Task details. Could you count the lines in the data that contain "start"? Reply with the number only.

Source material.
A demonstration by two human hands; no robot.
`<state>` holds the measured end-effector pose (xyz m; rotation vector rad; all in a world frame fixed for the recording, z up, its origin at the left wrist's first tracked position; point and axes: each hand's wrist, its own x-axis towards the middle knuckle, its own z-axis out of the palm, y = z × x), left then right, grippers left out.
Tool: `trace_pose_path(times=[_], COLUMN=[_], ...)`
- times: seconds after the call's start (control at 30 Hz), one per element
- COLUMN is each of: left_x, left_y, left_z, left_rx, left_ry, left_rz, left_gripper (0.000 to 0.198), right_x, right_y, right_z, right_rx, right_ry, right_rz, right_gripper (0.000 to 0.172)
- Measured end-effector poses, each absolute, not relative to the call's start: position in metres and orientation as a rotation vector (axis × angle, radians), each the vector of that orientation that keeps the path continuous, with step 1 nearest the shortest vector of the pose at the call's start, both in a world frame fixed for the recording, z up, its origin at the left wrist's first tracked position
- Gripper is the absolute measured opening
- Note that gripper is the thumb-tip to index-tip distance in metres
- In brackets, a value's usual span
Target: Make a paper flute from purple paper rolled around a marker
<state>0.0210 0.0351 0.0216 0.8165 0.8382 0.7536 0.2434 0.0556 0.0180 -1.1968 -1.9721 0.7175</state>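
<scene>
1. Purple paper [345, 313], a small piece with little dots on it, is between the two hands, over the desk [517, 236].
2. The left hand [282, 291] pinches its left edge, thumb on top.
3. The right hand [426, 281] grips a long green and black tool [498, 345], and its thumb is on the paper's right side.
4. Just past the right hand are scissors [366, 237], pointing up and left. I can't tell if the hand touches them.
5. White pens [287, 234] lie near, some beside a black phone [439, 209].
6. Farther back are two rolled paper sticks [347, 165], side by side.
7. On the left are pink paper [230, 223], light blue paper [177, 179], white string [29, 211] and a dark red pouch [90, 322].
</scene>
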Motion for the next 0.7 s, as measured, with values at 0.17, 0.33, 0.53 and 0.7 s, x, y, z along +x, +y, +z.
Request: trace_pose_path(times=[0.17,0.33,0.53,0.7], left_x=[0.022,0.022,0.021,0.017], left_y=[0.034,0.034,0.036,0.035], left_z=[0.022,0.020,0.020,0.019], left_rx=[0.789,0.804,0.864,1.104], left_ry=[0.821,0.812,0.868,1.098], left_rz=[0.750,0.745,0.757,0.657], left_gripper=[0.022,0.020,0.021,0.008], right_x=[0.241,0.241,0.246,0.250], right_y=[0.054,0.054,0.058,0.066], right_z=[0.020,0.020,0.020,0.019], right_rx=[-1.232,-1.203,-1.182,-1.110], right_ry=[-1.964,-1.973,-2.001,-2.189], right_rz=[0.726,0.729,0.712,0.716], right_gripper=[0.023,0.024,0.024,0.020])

Exercise answer. 2